> [INSTRUCTIONS TO FOLLOW] Across the records that follow, how many lines contain the string "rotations"? Answer with the number only.

> [DATA FOR THE TASK]
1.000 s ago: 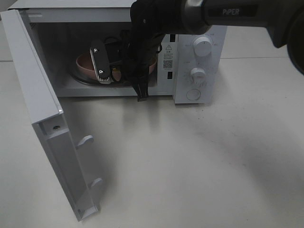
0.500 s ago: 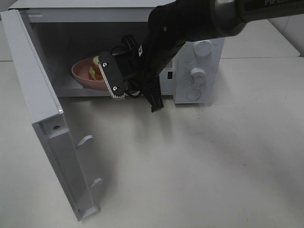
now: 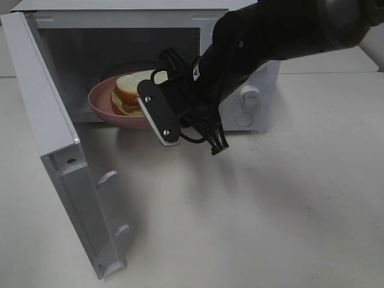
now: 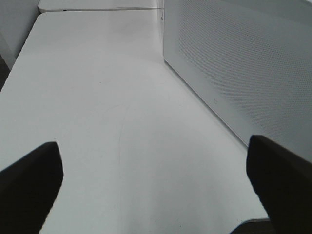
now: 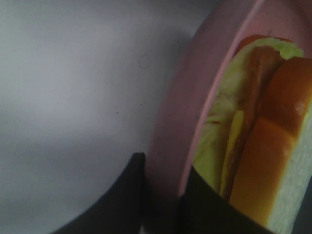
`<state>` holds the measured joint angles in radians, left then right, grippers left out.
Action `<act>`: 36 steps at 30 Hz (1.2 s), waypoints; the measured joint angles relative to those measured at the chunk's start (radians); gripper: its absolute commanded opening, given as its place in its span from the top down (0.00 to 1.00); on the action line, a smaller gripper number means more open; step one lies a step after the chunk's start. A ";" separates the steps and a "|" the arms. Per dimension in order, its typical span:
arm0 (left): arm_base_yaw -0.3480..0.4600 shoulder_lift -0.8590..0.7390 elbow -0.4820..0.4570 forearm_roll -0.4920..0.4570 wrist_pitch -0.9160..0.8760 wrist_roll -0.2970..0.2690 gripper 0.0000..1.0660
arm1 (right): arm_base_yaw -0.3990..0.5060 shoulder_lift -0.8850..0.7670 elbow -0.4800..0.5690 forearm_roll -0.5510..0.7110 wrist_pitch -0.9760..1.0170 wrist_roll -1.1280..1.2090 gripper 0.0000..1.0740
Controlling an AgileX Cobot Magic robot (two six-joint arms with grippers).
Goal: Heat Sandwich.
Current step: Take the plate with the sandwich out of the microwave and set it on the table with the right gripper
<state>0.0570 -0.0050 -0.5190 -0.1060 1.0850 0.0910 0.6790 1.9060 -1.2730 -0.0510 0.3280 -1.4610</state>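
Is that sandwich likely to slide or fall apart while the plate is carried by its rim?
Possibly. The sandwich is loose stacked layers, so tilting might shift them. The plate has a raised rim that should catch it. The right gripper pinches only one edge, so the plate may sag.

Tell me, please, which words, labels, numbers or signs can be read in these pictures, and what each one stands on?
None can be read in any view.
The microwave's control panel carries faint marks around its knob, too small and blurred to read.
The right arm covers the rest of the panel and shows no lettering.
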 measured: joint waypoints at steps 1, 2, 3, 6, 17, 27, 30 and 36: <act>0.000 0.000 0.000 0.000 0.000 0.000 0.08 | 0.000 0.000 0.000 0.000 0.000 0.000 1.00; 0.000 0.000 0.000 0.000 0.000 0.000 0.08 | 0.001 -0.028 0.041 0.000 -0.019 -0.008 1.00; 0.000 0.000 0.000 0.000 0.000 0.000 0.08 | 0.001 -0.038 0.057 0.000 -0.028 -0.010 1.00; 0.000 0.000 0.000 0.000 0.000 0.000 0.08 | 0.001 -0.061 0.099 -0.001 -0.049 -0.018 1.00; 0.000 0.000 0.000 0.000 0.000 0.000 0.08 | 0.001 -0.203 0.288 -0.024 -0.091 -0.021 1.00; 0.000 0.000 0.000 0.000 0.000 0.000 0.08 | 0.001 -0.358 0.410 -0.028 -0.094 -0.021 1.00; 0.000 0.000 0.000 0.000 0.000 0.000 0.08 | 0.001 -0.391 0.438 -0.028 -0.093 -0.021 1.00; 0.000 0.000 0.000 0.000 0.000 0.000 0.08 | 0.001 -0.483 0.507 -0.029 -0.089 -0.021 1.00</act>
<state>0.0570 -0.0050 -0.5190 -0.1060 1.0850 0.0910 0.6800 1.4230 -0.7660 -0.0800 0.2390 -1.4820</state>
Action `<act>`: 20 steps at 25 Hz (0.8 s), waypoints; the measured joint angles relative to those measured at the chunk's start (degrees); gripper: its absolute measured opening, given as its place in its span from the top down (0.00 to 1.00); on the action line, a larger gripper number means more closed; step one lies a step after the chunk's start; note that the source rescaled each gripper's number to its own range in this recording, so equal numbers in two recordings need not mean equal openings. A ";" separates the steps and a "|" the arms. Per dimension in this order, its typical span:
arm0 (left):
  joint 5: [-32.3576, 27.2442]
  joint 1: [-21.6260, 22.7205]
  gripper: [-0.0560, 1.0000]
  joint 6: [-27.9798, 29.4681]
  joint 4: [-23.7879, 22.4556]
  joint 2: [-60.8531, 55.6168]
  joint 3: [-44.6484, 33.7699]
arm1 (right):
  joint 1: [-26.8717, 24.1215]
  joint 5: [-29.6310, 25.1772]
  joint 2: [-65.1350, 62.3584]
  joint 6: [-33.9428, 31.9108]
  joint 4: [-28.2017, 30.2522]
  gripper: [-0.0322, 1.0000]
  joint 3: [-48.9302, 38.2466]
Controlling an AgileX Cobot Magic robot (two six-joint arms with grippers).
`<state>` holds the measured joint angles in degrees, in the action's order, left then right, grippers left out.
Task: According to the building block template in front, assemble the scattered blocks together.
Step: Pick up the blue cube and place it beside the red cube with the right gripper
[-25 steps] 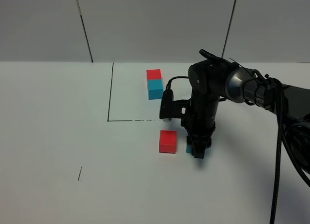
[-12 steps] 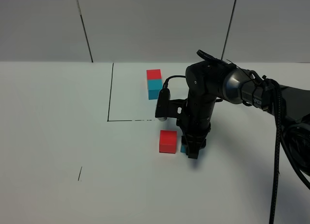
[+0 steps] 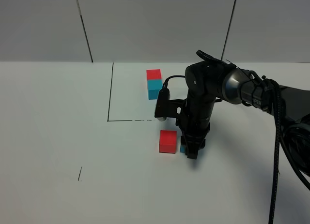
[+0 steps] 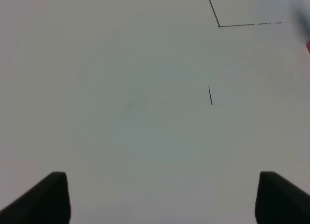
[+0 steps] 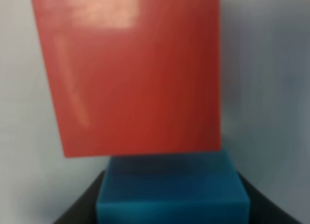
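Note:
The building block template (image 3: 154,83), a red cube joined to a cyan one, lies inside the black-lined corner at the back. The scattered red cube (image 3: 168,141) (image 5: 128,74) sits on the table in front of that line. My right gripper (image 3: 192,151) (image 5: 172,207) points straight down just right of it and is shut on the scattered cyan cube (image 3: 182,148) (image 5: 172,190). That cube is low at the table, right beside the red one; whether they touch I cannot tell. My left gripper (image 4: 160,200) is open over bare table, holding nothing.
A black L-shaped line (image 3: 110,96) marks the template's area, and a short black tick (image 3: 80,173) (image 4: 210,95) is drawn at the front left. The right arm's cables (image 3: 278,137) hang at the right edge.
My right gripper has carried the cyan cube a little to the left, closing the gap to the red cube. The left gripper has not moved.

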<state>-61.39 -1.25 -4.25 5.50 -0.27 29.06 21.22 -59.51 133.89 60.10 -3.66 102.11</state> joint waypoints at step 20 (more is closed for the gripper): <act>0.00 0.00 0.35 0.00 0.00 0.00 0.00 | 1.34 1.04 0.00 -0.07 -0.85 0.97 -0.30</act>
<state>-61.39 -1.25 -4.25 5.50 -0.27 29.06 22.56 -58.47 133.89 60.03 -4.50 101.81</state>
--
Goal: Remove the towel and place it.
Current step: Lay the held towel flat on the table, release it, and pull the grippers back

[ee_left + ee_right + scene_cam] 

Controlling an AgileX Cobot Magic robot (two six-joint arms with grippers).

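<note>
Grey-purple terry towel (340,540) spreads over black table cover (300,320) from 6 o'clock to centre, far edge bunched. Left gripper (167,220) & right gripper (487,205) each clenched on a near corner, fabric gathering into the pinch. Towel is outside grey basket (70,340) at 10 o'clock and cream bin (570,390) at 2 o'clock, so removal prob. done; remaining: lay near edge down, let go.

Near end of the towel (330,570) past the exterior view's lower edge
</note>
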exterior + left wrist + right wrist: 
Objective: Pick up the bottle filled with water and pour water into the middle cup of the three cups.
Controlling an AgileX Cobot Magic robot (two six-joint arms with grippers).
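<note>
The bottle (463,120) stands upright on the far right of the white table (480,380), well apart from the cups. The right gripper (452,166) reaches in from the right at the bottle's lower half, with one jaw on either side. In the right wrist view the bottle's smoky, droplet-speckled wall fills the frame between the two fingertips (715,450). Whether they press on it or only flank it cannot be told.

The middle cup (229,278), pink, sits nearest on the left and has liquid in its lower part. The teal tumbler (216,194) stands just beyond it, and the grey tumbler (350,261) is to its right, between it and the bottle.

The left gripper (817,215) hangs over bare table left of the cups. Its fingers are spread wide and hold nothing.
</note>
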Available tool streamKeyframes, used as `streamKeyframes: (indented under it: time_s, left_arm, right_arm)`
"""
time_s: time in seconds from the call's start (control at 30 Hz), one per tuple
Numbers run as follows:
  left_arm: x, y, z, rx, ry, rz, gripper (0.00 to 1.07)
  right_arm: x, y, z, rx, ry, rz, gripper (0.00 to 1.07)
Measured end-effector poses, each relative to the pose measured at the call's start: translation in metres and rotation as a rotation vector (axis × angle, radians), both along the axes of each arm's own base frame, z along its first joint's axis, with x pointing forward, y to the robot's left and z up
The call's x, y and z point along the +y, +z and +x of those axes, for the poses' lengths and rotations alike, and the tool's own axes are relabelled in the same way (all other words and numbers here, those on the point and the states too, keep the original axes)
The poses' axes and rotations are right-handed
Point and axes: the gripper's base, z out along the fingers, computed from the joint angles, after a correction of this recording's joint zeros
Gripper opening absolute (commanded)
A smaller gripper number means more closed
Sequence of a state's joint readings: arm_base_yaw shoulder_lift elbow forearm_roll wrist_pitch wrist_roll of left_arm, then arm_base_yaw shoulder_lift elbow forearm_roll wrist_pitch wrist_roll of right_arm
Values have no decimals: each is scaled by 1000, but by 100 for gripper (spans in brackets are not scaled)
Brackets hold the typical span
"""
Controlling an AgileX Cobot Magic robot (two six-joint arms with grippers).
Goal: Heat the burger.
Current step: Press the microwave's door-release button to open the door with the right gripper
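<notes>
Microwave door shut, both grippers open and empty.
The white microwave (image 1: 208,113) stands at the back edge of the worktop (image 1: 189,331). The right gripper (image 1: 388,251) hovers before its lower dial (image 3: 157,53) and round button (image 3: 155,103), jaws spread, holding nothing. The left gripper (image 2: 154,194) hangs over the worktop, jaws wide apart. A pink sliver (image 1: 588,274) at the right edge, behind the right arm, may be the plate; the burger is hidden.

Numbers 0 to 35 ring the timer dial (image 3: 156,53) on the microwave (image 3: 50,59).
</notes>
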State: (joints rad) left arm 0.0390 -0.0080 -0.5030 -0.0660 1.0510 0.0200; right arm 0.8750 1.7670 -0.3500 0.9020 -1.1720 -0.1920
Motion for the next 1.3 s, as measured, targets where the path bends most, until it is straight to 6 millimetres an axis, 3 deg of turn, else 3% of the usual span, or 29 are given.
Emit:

> [RESULT] 2